Something had been placed at the bottom of this streambed, thirty years before. Something lay there still; something conscious, something that had seen things no human being had any business seeing. Over the years, silt and rotting leaves and pebbles had collected around the wet flannel of Anna McCormack's coat. It filled in the space between her legs and gathered around her boots. The rushing water carried mud, bits of broken twigs, and all the refuse of the forest, and it all piled up alongside Anna's ghost-white cheek. Mud and debris had settled in her hair, and the tendrils no longer swayed in the cold current.

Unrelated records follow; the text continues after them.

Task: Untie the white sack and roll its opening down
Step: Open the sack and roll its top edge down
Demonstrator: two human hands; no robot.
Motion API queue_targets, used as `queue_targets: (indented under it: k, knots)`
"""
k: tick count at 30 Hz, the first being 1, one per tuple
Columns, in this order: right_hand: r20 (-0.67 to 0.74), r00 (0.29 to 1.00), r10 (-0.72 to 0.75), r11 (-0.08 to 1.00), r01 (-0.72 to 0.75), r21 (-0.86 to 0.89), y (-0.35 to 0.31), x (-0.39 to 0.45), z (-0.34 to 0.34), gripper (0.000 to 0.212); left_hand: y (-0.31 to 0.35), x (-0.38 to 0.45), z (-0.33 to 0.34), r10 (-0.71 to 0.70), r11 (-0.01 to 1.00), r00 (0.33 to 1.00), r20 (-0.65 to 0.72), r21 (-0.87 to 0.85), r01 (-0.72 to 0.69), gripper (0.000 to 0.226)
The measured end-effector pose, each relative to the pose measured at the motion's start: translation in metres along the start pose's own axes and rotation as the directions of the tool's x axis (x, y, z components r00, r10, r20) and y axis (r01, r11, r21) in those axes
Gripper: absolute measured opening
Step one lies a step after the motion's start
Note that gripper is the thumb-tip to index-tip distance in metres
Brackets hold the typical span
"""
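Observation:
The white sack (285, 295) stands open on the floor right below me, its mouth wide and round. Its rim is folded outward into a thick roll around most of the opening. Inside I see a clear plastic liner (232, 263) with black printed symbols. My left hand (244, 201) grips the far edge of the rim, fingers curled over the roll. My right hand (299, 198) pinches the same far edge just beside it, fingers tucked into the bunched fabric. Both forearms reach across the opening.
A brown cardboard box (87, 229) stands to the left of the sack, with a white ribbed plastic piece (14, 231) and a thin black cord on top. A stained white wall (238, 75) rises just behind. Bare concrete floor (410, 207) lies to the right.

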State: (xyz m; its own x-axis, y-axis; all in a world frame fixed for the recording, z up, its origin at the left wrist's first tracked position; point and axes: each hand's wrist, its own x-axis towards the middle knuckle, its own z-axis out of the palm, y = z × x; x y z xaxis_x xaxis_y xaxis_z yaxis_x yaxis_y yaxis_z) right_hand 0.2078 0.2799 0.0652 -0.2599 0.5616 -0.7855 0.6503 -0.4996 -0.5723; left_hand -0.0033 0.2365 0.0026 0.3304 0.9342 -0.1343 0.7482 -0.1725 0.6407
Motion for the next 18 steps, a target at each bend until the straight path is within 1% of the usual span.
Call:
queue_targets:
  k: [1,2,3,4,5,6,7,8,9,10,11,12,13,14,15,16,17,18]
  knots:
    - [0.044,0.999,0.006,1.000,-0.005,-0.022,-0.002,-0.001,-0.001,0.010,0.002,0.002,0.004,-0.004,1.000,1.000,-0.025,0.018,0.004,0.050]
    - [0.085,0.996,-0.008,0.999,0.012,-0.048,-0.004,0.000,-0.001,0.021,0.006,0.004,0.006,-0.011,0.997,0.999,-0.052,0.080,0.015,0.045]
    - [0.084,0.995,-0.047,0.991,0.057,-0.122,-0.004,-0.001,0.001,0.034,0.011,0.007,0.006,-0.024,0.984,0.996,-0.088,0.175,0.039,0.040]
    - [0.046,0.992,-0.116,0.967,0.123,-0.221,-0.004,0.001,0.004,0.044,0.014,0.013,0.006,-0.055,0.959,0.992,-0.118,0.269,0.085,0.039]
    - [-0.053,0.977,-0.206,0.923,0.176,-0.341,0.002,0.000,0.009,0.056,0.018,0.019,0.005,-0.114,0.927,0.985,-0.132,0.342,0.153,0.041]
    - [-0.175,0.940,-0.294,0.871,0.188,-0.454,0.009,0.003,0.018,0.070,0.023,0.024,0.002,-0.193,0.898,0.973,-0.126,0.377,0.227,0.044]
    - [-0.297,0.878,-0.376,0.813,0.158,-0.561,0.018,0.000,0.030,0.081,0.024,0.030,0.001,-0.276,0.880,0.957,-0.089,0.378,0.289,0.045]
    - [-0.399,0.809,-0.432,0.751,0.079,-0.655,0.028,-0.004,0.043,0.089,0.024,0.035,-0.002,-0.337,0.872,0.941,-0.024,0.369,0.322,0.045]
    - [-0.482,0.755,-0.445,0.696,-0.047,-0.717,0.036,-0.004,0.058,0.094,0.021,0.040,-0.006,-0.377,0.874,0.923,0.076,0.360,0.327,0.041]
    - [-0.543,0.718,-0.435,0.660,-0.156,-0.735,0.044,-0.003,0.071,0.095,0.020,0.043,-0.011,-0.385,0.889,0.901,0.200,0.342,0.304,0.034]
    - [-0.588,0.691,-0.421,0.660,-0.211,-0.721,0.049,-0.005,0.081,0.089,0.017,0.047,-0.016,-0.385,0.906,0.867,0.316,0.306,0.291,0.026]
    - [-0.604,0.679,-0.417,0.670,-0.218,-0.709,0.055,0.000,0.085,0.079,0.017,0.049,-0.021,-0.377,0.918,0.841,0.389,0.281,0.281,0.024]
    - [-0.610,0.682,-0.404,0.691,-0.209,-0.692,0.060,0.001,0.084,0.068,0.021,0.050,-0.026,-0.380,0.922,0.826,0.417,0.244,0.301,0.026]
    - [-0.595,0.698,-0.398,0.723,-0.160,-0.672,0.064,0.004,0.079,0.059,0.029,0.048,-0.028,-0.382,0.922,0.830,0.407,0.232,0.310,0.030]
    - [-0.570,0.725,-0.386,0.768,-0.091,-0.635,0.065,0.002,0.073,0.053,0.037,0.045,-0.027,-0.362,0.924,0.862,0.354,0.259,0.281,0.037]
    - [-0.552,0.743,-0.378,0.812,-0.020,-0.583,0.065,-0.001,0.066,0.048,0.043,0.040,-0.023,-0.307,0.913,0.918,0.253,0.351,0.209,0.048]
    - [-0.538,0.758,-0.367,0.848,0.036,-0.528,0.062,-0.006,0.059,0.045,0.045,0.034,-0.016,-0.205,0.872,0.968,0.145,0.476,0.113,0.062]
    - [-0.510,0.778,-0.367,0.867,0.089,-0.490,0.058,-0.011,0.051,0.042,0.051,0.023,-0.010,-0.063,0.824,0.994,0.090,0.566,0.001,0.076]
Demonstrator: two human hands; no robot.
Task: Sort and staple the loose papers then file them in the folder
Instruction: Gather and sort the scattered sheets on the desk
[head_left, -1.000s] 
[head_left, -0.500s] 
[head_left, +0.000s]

Tomtar, the Troll who lived in a hollow place by a dogwood tree, was still keeping watch over Anna, as the Mage of Alfheim had requested. For thirty years he had sat by the girl's side without complaint and without anybody to listen to his words. He was reed-thin, his shoulders barely wider than his narrow face, and he had a mop of hair like straw that hung down over his eyes. Tomtar survived on tender shoots, ferns, morels, and berries, and by drinking the cold water that burbled over the rocks. He played his wooden flute and dreamed his life away, as Trolls often do. Otherwise, Tomtar was alone with the butterflies and the crickets, the rush of the wind, and the babble of the stream. If the girl beneath the water had been able to reach out her arm, the Troll was so close that she would have touched him. But the only thing moving in the stream was the constant flowing water. For Tomtar, there were no real dangers, no challenges, no surprises in his life. But change always happens, if one waits long enough. Humans had come to devour the forest, bit by bit. Their machines had severed the stream, and from where Tomtar sat, the watch he had promised to maintain was over. The Mage's spell was meant to last as long as water flowed over Anna's open eyes; no one ever said what was supposed to happen when the water stopped flowing and the stream dried up. Was the girl dead? She appeared to be dead. But then, she had always looked that way. Still. Anna's body did not suffer the ravages of decay, abandoned to decompose in the water. Crayfish did not nibble at the bones of her fingers, worms and centipedes and bacteria did not carry her flesh away. But now the stream was drying up, and the reek of steel and gasoline and the shriek of an engine up over the ridge had let the Troll know that if he did not soon abandon his post, it would be too late to get away. The girl's body was nearly buried in mud. It was scarcely visible anymore, even to Tomtar. But there was no doubt it would be discovered if the tearing, clawing metal monster lumbered down and ripped the life out of the earth where he stood. There was no way around it; trouble might well be on its way, and it could arrive at any time. He had to go and find the Mage.